Which generates the following output:

Starting performance tests...
Precision:			100000
Iterations for each test:	10000

int(gauss) with rectangles approximation + SSE
	Result = 0.99747
	Average execution time = 647.258 ms
int(gauss) with Cavalieri-Simpson rule approximation
	Result = 0.997465
	Average execution time = 708.083 ms
int(gauss) with ad-hoc optimization (SSE)
	Result = 0.99739
	Average execution time = 134.093 ms
int(gauss) with ad-hoc optimization (AVX2 with m256 registers)
	Result = 0.997377
	Average execution time = 70.5615 ms

Great! Now that we eliminated the bottleneck given by function calls, we can fully benefit from the use of SIMD instructions. By using __m256 registers, we halved the execution time, thus obtaining a 9-10x speedup on the generalized SSE Rieman sum function.

But I want to generalize!

We did not need generalization for this problem, but we could need that in the future. Should we write an ad-hoc integral approximation method for each function? Well, it depends on the importance we give to performances. The speedup of ad-hoc integration is significant, so I would totally go with the ad-hoc function. But, if we really wanted to make a generalized integration function (maybe something to export into a DLL), we can still do something. Let’s define a new type of function pointer, two new function prototypes and a new version of the gauss function.

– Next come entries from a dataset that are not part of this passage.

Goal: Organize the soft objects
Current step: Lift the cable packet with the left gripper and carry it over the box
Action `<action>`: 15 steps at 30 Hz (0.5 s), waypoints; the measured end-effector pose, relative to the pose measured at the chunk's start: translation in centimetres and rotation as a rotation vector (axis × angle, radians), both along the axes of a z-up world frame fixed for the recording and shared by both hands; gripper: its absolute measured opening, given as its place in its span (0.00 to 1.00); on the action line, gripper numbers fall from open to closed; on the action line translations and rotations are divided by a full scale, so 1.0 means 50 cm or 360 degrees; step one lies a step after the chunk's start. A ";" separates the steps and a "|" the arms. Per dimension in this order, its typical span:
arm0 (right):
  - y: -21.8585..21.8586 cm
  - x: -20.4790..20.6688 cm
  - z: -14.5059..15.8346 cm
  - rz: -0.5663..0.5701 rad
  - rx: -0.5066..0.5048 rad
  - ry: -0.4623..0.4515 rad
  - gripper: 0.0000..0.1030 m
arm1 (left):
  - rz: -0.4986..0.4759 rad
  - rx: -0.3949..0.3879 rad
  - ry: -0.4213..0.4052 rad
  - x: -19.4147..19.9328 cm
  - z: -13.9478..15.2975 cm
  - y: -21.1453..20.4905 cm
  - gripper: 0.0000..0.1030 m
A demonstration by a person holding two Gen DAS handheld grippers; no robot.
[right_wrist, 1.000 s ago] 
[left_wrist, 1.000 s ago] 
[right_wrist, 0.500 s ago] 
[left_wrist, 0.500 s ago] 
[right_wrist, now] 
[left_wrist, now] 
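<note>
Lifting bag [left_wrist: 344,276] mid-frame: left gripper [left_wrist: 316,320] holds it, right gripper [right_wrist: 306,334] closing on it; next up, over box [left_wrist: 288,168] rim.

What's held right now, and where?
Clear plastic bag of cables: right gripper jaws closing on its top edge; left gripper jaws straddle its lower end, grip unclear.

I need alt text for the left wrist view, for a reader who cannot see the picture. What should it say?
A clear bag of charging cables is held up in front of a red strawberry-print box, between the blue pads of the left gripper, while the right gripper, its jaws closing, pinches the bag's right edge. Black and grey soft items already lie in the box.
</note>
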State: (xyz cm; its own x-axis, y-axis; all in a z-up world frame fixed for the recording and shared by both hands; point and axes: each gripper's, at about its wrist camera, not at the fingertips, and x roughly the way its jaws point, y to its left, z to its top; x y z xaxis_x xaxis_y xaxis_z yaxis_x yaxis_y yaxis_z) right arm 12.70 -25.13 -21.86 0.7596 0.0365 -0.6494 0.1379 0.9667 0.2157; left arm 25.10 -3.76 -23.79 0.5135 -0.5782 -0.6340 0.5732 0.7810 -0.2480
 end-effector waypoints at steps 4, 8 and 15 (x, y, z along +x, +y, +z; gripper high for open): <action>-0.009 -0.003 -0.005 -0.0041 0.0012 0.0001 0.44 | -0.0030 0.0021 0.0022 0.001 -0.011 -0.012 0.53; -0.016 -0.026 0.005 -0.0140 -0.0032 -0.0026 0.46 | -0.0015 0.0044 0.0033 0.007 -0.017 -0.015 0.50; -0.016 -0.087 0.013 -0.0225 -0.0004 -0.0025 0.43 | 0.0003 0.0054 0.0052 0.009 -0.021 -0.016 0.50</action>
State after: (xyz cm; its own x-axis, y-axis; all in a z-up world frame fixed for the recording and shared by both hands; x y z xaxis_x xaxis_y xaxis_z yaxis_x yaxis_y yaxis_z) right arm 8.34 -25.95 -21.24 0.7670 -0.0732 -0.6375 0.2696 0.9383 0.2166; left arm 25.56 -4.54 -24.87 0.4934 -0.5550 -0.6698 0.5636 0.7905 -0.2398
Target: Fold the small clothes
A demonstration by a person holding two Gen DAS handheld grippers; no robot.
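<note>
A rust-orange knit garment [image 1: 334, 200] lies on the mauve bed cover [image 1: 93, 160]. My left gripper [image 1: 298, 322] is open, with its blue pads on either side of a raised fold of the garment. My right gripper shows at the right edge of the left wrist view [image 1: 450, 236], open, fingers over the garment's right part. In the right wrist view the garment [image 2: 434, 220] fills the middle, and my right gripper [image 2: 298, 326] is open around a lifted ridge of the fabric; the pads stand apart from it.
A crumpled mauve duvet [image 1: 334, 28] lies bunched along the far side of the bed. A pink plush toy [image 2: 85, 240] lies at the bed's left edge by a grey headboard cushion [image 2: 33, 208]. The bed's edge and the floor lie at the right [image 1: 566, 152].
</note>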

typedef __m256(*function256_t)(__m256);

real_t definite_integral_rectangles_avx_256(function256_t function, 
    const real_t a, const real_t b, precision_t precision);
real_t definite_integral_cs_avx2_256(function256_t function, 
    const real_t a, const real_t b, precision_t precision);

__m256 gauss256(__m256 x)
{
    float mean = 0.0f;
    __m256 mm_mean = _mm256_set1_ps(mean);
    float stdev = 1.0f;
    __m256 mm_stdev = _mm256_set1_ps(stdev);
    __m256 mm_e = _mm256_div_ps(_mm256_sub_ps(x, 
        mm_mean), mm_stdev);
    __m256 mm_coeff = _mm256_set1_ps(1 / (stdev * sqrt_2pi));

    return _mm256_mul_ps(
        fmath::exp_ps256(
            _mm256_mul_ps(_mm256_set1_ps(-0.5f),
                _mm256_mul_ps(mm_e, mm_e)
            )
        ), mm_coeff
    );
}

If we cannot avoid calling a function multiple times, at least let’s try to call it less often. New implementation of Riemann sum and Simpson rule accept pointers to functions that compute an array of 8 real values, so that we can reduce the number of function calls.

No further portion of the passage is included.